6月9日(木)
ルーラ大統領が訪日した際に両国間で結ばれた「社会・教育分野における覚書」に基く、ブラジル支援プロジェクトの署名式が七日午後、サンパウロ総領事館で行われた。この覚書の中には「草の根・人間の安全保障無償資金協力」も含まれ、その対象として全伯十六団体が挙がっている。同管内では福祉関係三団体に計約四十万レアルの供与が決まっており、丸橋次郎首席領事と団体代表者間で署名が交わされた。式には外務省サンパウロ代表事務所のジャディエル・デ・オリベイラ大使も出席した。
被供与団体は、マット・グロッソ・ド・スール州カンポ・グランデ市のペスタロッジ協会(障害者教育を実施する非営利団体)、サンパウロ市のドリナ・ノヴィヴ視覚障害者基金、そしてサンパウロ州イタプイ市のAPAE(身体・知的障害者とその家族を支援する非営利団体)。
また、以前に申請され審査を通っていたサンパウロ州クレメンチーナ市の貧困農民支援計画への資金協力に関する署名も同日、交わされた。

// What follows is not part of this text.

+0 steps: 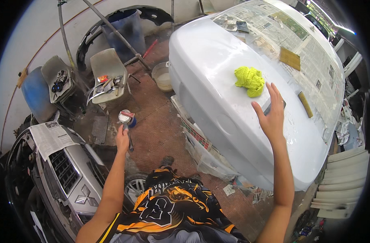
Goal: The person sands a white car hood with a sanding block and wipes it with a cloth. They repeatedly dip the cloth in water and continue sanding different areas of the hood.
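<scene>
Down at the left, my left hand [122, 139] is closed around a slim grey-handled tool [130, 143]; its exact kind is hard to make out. Just past those fingers are a round silver-topped can [124, 116] with a reddish strip across it and a blue round thing [132, 122]. Over the white car panel [221, 117] at the right, my right hand [273, 115] has its fingers spread and holds nothing. A dark flat block [268, 108] shows partly behind this hand. Beside it lies a crumpled yellow-green cloth [250, 81].
Newspaper [314, 56] masks the car's glass, with a brown pad [290, 59] and brown strip [305, 104] nearby. Two chairs [106, 60] bearing odds and ends, a bucket [162, 77] and metal poles stand at the far left. A silver car front [77, 178] is near left.
</scene>
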The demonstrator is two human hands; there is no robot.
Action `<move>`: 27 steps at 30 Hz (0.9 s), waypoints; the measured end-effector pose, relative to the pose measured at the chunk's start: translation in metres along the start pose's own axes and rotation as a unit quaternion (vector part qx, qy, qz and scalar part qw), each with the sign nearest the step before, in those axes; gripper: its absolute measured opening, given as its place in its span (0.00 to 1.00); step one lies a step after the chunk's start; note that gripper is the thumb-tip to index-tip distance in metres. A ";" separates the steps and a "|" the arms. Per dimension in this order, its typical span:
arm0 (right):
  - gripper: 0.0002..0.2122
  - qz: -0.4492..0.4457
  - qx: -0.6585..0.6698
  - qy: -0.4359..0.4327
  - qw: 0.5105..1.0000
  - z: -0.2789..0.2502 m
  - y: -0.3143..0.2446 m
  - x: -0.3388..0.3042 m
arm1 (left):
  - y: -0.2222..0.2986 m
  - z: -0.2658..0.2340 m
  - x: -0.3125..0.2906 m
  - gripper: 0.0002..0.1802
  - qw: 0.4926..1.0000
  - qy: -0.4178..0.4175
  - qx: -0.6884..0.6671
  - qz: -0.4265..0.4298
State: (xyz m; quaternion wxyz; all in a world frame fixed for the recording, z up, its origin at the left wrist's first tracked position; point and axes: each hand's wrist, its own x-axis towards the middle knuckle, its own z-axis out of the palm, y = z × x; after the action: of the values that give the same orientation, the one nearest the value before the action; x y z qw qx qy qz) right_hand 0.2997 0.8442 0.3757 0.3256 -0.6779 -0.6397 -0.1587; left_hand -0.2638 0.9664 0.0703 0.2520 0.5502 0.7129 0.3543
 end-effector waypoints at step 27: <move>0.23 -0.025 0.019 -0.019 0.999 0.243 -0.184 0.133 | 0.259 0.188 0.103 0.28 0.619 -0.295 -0.669 -0.288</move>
State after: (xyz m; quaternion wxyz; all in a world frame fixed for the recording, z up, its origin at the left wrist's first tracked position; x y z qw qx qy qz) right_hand 0.0898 1.0972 0.3245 0.3223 -0.6583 -0.6654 -0.1414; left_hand 0.0062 1.1458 0.1593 0.8364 0.0714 0.2878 0.4611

五十九年間にわたって、視覚障害者教育や、社会参加を促すための点訳図書を発行してきたドリナ・ノヴィヴ視覚障害者基金のアルフレド・ワイズフログ会長は、「少量生産に対応する点字印刷機材がなく、必要としている人に行き渡らなかった。本部の建物には手すりや警告ブロックも設置されていなかった。必要なものがやっと揃うことになる」と謝辞を述べた。

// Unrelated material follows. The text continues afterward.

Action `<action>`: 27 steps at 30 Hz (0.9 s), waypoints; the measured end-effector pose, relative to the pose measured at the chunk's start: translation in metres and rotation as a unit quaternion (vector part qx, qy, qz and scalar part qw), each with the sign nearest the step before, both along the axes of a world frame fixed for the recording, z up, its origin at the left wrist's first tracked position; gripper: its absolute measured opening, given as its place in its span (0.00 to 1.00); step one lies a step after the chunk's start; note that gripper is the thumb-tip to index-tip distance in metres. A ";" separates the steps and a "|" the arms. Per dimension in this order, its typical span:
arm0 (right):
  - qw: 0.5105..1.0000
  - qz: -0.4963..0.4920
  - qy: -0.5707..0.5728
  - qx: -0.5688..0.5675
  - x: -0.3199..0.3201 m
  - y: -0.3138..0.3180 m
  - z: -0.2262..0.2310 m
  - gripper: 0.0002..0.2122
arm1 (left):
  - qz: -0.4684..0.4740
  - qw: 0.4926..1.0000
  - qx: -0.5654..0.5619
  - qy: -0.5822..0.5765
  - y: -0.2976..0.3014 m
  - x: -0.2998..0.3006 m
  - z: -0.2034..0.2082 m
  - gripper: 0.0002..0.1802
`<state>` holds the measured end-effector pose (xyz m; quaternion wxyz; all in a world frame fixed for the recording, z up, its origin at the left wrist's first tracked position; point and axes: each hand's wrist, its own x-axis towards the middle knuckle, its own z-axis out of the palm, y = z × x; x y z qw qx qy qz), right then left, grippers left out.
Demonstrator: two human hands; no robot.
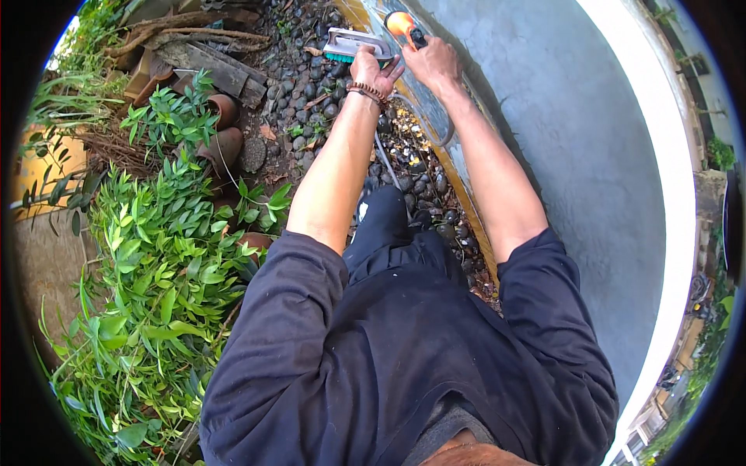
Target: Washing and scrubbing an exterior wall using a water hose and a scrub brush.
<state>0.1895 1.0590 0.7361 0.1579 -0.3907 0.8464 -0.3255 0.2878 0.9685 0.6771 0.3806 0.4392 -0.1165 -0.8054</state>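
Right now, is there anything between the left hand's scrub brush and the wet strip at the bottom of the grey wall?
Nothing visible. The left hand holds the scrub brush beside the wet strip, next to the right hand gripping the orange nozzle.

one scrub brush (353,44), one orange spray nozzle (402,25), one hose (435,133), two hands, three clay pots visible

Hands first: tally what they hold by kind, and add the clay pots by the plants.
Scrub brush, grey with teal bristles, in the left hand: 1
Orange spray nozzle with its hose, in the right hand: 1
Brown clay pots beside the green plants: at least 3 clearly in view; others may be hidden by the leaves
Total: 5
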 end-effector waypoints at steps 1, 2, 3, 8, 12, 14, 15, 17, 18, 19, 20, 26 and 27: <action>1.000 -0.015 0.007 0.004 -0.001 0.000 0.001 0.18 | -0.009 1.000 -0.002 -0.011 0.006 0.003 0.005 0.23; 1.000 -0.019 0.006 0.011 -0.002 -0.001 0.003 0.17 | -0.015 0.999 0.013 -0.028 0.011 0.005 0.009 0.22; 1.000 -0.013 0.010 -0.003 -0.002 -0.001 0.004 0.17 | -0.016 1.000 -0.004 -0.017 0.014 0.007 0.013 0.22; 0.999 -0.012 0.012 0.039 0.003 0.000 -0.002 0.18 | -0.014 0.999 0.002 -0.032 0.028 0.025 0.018 0.22; 0.998 -0.015 -0.006 0.053 0.011 -0.001 -0.018 0.18 | -0.037 0.999 -0.008 -0.013 0.038 0.033 0.014 0.22; 0.999 -0.021 -0.008 0.045 0.016 0.000 -0.026 0.19 | -0.038 0.999 -0.012 -0.009 0.045 0.037 0.010 0.21; 0.999 -0.013 -0.012 0.042 0.019 0.002 -0.030 0.19 | -0.046 0.999 -0.017 -0.019 0.050 0.040 0.008 0.20; 0.998 -0.022 -0.024 0.047 0.027 0.008 -0.038 0.19 | -0.048 0.998 -0.016 -0.030 0.063 0.049 0.002 0.19; 0.998 -0.025 -0.032 0.044 0.031 0.012 -0.041 0.19 | -0.052 0.998 -0.021 -0.033 0.070 0.055 0.000 0.18; 0.998 -0.018 -0.035 0.041 0.036 0.018 -0.043 0.19 | -0.056 0.998 -0.019 -0.038 0.078 0.062 -0.002 0.17; 0.999 -0.006 -0.027 0.024 0.041 0.024 -0.044 0.19 | -0.074 0.996 -0.029 -0.036 0.086 0.070 -0.004 0.18; 0.999 -0.014 -0.015 -0.027 0.075 0.072 -0.041 0.18 | -0.076 0.994 -0.048 -0.062 0.143 0.108 0.002 0.19; 0.999 -0.013 -0.011 -0.039 0.080 0.083 -0.040 0.18 | -0.071 0.994 -0.034 -0.073 0.155 0.113 0.005 0.19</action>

イタプイAPAEのヴァンディル・ヴィアロ会長は感激した様子で「障害者の通園する施設は老朽化がひどく、四歳から九十四歳までの生徒九十四人はやっと救われる。ありがとうございます」と声を震わせた。
ブラジル外務省を代表してオリベイラ大使は、「百年前からブラジルに恩恵を与えた農業、漫画やアニメなどの文化など、日本人がブラジルに与えてくれたものは大きい」とした上で、「事務所職員全員が幸せに思っている」と感謝した。
外務省では来年三月までのプロジェクトの完了と、一年以内の引渡し式を予定している。「今四件に関しては年度内の完了を見込んでいる」(同総領事館関係者)という。
一方、このブラジル支援プロジェクトで協力対象になった十六団体のうち、唯一の日系団体、パラー州サンタ・イザベル市のエスコーラ・ニッケイ(ネグラン・カトウ・マリア・デ・ファチマ校長)では、建物増築や視聴覚・情報機材のため、約二万八千ドルの供与を受ける署名を二日、同校で交わしている。